6. Eu égard au motif d’annulation retenu, le présent jugement implique seulement que l’administration procède au réexamen de la demande de Mme A... et prenne une nouvelle décision dans un délai qu’il convient de fixer à un mois à compter de la notification de la présente décision. Il n’y a pas lieu d’assortir cette injonction d’une astreinte.


Sur les frais de l’instance :


7. Mme A... a obtenu le bénéfice de l’aide juridictionnelle. Par suite, son avocate peut se prévaloir des dispositions des articles L. 761-1 du code de justice administrative et 37 de la loi du 10 juillet 1991. Il y a lieu, dans les circonstances de l’espèce, et sous réserve que Me Mesurolle, avocate de Mme A..., renonce à percevoir la somme correspondant à la part contributive de l’État, de mettre à la charge de l’État le versement à Me Mesurolle d’une somme de 1 200 euros.




D E C I D E




Article 1er : La décision du 11 juillet 2022 par laquelle le préfet du Val-de-Marne a refusé de faire droit à la demande de regroupement familial présentée par Mme A... au bénéfice de son fils, né en 2001, est annulée.

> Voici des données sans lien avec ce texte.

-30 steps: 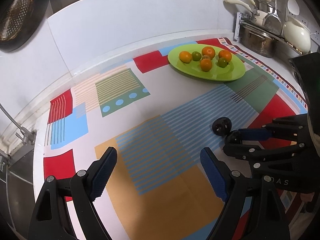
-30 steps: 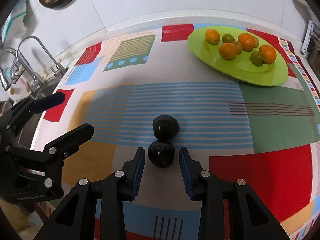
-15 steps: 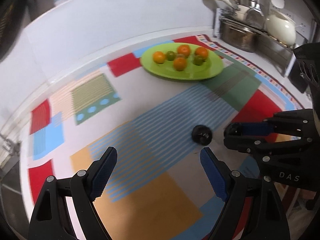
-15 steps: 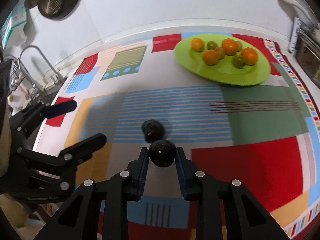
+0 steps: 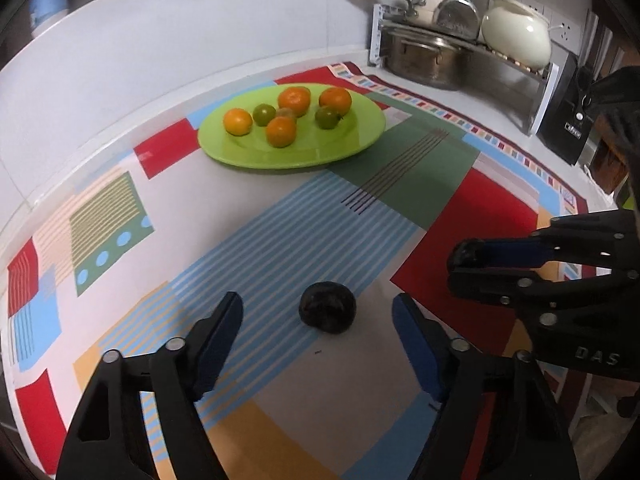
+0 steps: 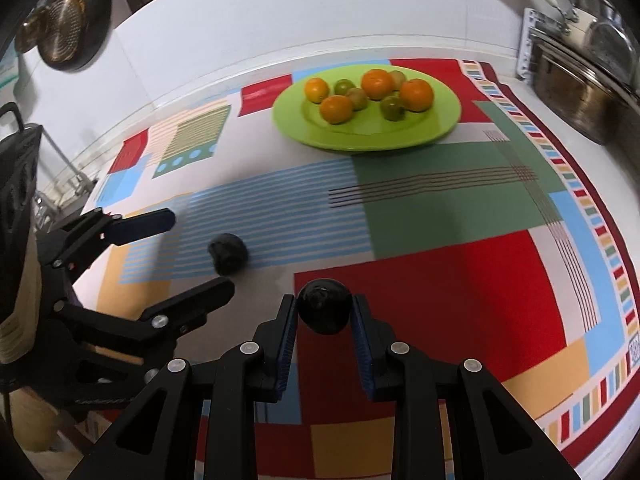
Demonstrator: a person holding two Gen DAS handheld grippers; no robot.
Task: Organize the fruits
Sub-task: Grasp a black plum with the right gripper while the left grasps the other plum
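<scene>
From my left claw (image 5: 318,322) I see one loose fruit (image 5: 327,307) lying on the table mat (image 5: 420,192), between the spread fingers and just ahead of them. My right claw (image 6: 324,312) sits to its right, with a second fruit (image 6: 323,305) between its fingers, over the mat. Farther back on the mat lies the plate (image 5: 360,140), carrying a cluster of fruits (image 5: 288,114). Behind and right of the plate, a rack (image 5: 460,36) with pots stands against the wall.
</scene>
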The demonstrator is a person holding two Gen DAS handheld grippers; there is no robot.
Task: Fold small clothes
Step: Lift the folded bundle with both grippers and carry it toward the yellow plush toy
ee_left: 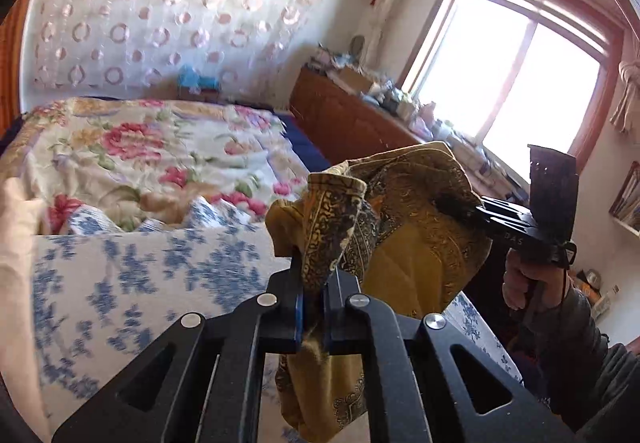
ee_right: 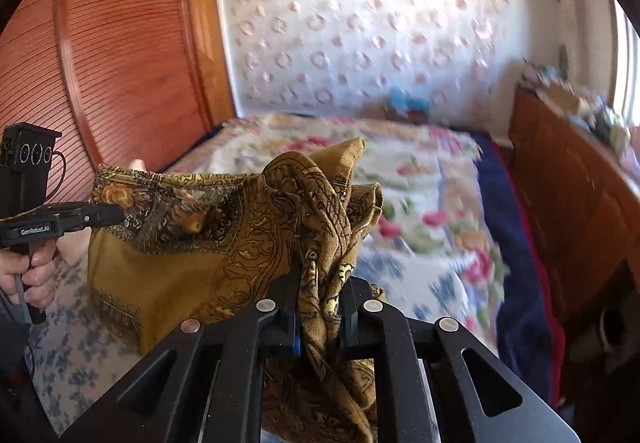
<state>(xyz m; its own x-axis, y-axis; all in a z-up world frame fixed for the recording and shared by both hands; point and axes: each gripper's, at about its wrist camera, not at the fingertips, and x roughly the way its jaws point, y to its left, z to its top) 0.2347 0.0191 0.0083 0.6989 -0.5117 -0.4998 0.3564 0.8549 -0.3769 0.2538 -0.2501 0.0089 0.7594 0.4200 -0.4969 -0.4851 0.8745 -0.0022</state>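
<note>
Cloth, one piece: mustard-yellow scarf [ee_left: 404, 243] with dark paisley borders, which I hold in the air between both tools, above the near edge of the bed [ee_left: 132, 271]. Left gripper [ee_left: 318, 283]: fingers pressed together on a bunched corner of the scarf, with fabric crumpled above the tips and a tail hanging below them. Right gripper [ee_right: 320, 295]: likewise pinching a twisted, gathered corner, more cloth trailing down under the jaws. Each tool appears in the other's view, side on, its tip buried in the fabric, a bare hand [ee_right: 28, 275] wrapped round the left handle. Between the two pinch points the scarf sags in loose folds, not pulled flat. Bed coverings: blue-flowered white sheet [ee_left: 160, 283] at the near end, rose-patterned quilt [ee_left: 152, 147] behind it toward the far wall. Surroundings: wallpaper with pink ring motifs, reddish slatted wardrobe door [ee_right: 100, 43] on the bed's left side, cluttered wooden dresser [ee_left: 352, 119] on its right, bright window [ee_left: 508, 71] beyond that.
</note>
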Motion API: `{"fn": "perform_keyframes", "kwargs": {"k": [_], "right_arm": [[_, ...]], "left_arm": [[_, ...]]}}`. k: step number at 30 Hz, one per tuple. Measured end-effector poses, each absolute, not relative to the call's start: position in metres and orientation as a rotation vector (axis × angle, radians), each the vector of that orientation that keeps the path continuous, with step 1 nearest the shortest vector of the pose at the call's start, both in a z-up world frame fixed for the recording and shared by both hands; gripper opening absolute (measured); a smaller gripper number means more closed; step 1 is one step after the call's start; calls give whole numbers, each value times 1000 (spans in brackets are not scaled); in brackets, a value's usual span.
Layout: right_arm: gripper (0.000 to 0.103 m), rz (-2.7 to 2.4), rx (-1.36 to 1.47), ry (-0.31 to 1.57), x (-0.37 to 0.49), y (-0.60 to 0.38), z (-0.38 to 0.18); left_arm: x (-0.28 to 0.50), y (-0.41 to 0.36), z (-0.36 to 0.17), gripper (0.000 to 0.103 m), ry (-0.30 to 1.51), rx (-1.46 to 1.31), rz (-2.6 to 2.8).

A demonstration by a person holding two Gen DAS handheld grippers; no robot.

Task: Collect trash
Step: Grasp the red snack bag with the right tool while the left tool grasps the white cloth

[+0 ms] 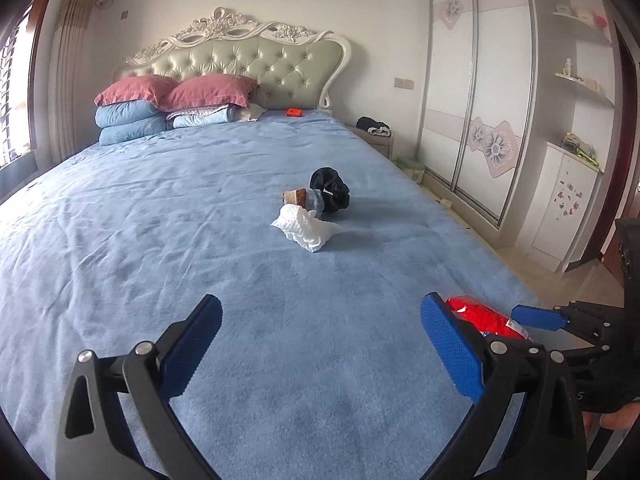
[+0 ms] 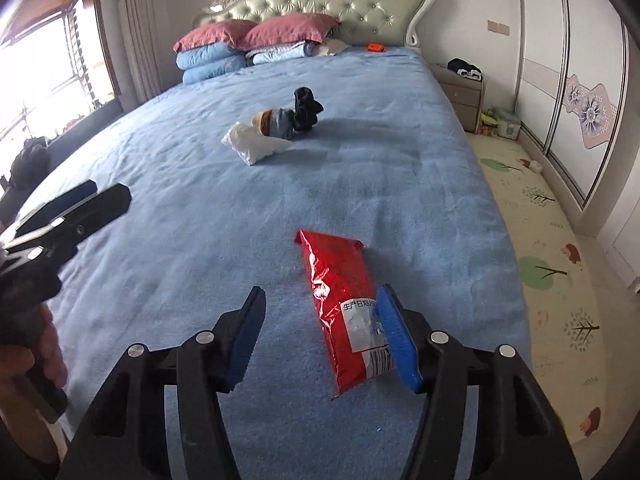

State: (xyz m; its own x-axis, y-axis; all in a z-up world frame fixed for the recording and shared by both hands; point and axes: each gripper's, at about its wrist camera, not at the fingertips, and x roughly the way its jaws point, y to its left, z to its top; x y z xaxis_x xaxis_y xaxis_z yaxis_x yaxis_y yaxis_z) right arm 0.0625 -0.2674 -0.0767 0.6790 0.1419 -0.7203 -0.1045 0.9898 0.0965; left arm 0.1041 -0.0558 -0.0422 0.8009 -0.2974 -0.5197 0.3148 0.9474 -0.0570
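Note:
A red foil snack wrapper lies on the blue bedspread near the bed's foot. My right gripper is open around the wrapper's near end, its right finger against the wrapper's edge. The wrapper also shows in the left wrist view, partly hidden behind my left finger. My left gripper is open and empty over bare bedspread. A crumpled white tissue lies mid-bed, with a rolled grey-brown sock and a black sock bundle just behind it. These also show in the right wrist view: tissue, socks.
Pillows and folded quilts are stacked at the headboard. A small orange object lies near them. A nightstand with dark clothes stands right of the bed, a wardrobe beyond it. A patterned play mat covers the floor.

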Motion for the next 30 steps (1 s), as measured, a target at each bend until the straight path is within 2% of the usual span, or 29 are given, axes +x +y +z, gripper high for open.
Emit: {"fn": "perform_keyframes", "kwargs": {"k": [1,3,5,15,22,27,29,30], "right_arm": [[56,129,40,822,65,-268,-79],[34,120,46,847,69,-270,-83],[31,113,45,836,69,-271,-82],[30,199,162,693,72,-279,-51],[31,244,196,674,94,-278,-42],[31,266,196,657,105,-275,-37],[31,275,198,655,107,-276,-37],[31,275,198,654,106,-276,-38]], "left_arm": [[106,-56,-42,99,554,29,-329],[111,-57,-43,99,559,27,-326],[117,-59,-43,99,567,26,-325],[159,-72,-44,99,613,-23,-311],[231,-84,-56,99,737,-35,-247],[267,-96,-68,90,765,34,-212],[280,-99,-72,84,781,46,-198],[286,-100,-74,77,793,45,-193]]}}
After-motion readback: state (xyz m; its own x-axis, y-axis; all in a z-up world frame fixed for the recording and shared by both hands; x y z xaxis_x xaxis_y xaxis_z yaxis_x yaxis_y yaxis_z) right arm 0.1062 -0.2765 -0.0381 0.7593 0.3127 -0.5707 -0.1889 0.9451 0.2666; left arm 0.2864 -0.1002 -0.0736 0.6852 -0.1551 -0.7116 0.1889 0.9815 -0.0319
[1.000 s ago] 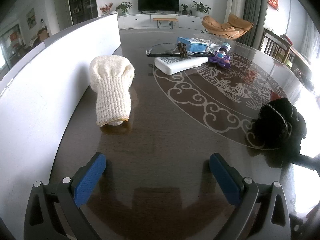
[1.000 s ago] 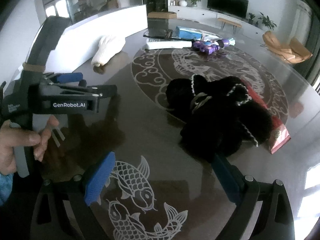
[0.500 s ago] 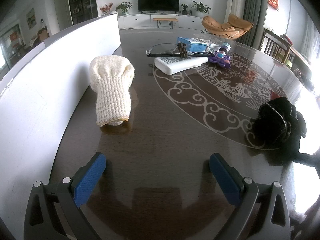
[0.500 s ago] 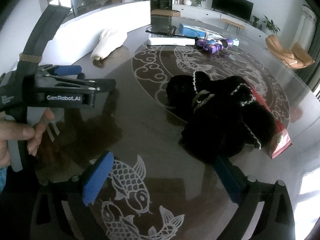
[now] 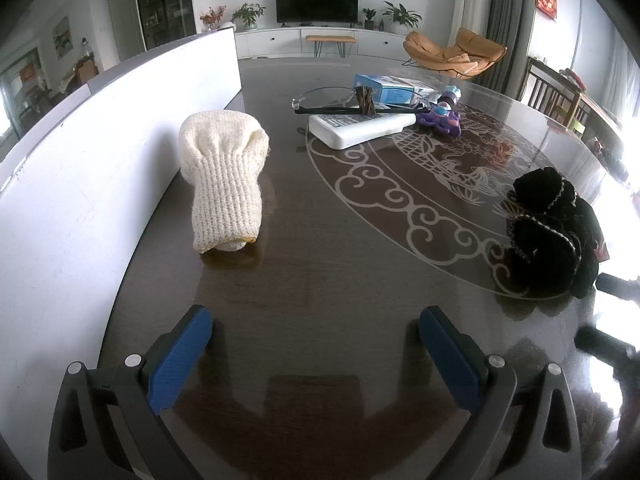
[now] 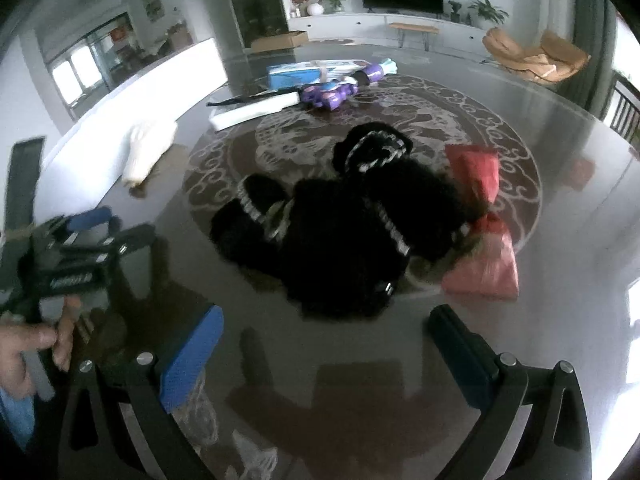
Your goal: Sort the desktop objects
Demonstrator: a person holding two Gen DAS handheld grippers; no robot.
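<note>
A black fuzzy knit bundle with pale trim [image 6: 352,232] lies on the dark patterned table [image 6: 560,160], just ahead of my right gripper [image 6: 326,320]. That gripper is open wide and nothing is between its blue pads. The bundle [image 5: 552,232] also shows at the right of the left wrist view. A cream knit glove [image 5: 224,184] lies ahead and left of my left gripper [image 5: 316,328], which is open and empty over bare table. In the right wrist view the left gripper [image 6: 120,228] is held by a hand [image 6: 28,344] at the left edge.
Red packets [image 6: 476,176] lie partly under the black bundle. At the far side sit a white slab [image 5: 360,128], glasses [image 5: 340,100], a blue box [image 5: 384,88] and a purple toy [image 5: 440,114]. A white board [image 5: 100,160] walls the table's left edge.
The right gripper has shifted and rolled, so the black bundle now lies centred in front of it, and its jaws stand a little wider. The left gripper has not moved.
</note>
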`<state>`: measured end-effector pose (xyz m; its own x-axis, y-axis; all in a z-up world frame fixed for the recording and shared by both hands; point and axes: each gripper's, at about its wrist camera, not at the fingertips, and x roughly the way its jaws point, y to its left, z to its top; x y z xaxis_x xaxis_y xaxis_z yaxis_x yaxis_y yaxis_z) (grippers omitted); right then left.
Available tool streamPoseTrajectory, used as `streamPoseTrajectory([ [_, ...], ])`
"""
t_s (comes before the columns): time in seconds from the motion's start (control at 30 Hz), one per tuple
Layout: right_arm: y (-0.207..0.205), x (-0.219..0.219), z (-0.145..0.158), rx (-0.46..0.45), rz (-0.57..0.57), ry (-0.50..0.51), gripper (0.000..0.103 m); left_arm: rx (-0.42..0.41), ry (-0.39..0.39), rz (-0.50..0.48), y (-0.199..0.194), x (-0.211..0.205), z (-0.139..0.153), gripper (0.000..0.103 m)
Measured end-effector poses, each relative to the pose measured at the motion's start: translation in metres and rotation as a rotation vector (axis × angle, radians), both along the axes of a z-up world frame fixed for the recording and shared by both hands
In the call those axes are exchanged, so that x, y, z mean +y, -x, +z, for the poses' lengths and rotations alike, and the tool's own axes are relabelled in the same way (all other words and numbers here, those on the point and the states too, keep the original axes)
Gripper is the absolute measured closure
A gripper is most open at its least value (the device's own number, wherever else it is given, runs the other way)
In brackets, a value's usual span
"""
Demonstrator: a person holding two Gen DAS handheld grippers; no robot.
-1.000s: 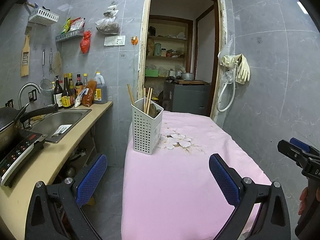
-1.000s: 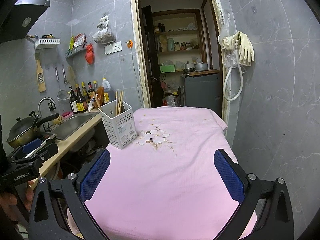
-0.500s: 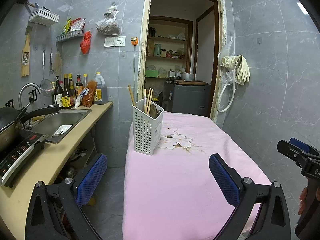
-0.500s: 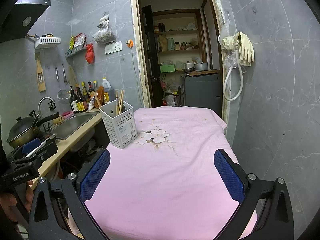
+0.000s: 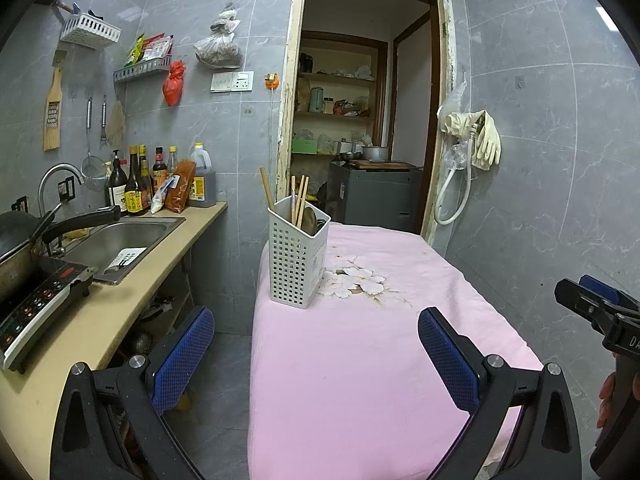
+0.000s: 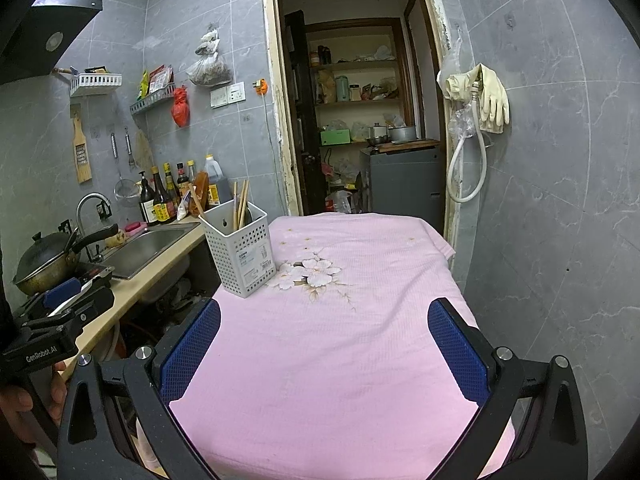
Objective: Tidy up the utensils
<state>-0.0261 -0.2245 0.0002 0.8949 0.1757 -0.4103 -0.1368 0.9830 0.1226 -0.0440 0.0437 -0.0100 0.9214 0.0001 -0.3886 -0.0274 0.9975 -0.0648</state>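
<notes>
Both tools idle: left gripper (image 5: pixel 316 350) and right gripper (image 6: pixel 324 346) have jaws spread wide, nothing held. Utensil caddy (image 5: pixel 298 256) stands upright at far-left corner of pink table (image 5: pixel 360 380), w/ chopsticks (image 5: pixel 299 203) and a spoon inside. No loose utensils visible; task looks approx. done. If adjusting, approach caddy slowly and avoid tipping it off the edge.

Both the left gripper (image 5: pixel 316 354) and right gripper (image 6: pixel 325 346) hover near the table's (image 6: pixel 320 360) front edge, jaws spread wide, holding nothing
</notes>
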Motion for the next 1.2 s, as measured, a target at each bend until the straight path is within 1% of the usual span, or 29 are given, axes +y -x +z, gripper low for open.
streamPoseTrajectory([
  [1.2,0.0003,0.0009,0.0007,-0.002,0.002,0.005,0.001,0.001,0.006,0.004,0.0025,0.0046,-0.0001,0.000],
])
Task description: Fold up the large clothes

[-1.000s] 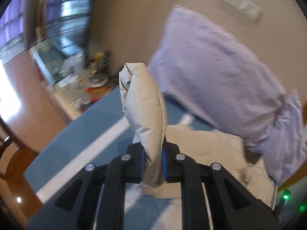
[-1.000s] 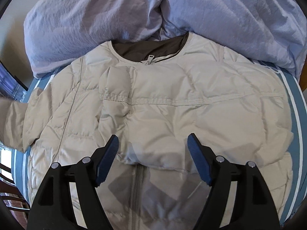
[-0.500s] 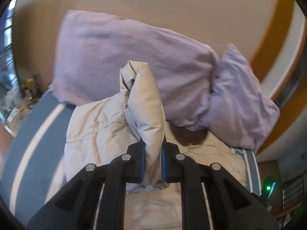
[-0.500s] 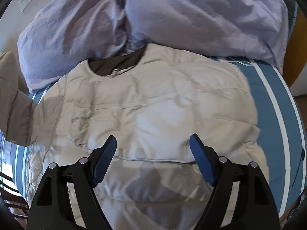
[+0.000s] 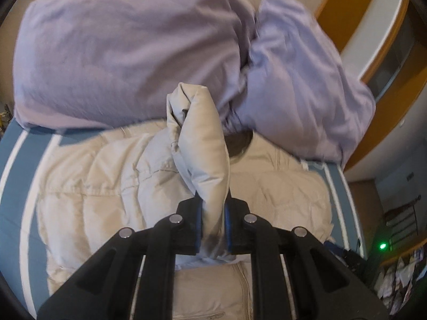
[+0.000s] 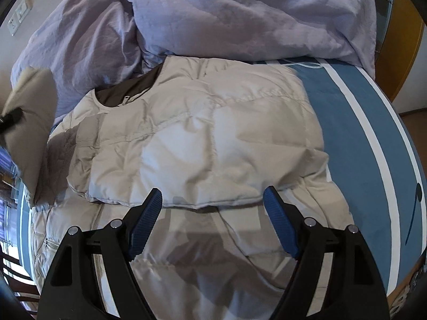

Article 2 : Il est enjoint au préfet du Val-de-Marne de procéder au réexamen de la demande de Mme A... et de prendre une nouvelle décision dans un délai d’un mois à compter de la notification du présent jugement.


Article 3 : L’État versera une somme de 1 200 euros à Me Mesurolle en application des dispositions de l’article L. 761-1 du code de justice administrative et de l’article 37 de la loi du 10 juillet 1991 relative à l’aide juridique, sous réserve que Me Mesurolle renonce à percevoir la somme correspondant à la part contributive de l’État au titre de l’aide juridictionnelle.


Article 4 : Le surplus des conclusions de la requête est de Mme A... rejeté.



Article 5 : Le présent jugement sera notifié à Mme B... A..., au préfet du Val-de-Marne et à Me Mesurolle.


Copie en sera adressée au ministre de l’intérieur.

Délibéré après l'audience du 18 décembre 2025, à laquelle siégeaient :

Mme Bonneau-Mathelot, présidente,
M. Gauthier-Ameil, premier conseiller,
M. Demas, conseiller.

Rendu public par mise à disposition au greffe le 26 décembre 2025.


Le rapporteur,




F. GAUTHIER-AMEIL

La présidente,




S. BONNEAU-MATHELOT
La greffière,




S. SCHILDER

La République mande et ordonne au préfet du Val-de-Marne en ce qui le concerne ou à tous commissaires de justice à ce requis en ce qui concerne les voies de droit commun, contre les parties privées, de pourvoir à l'exécution de la présente décision.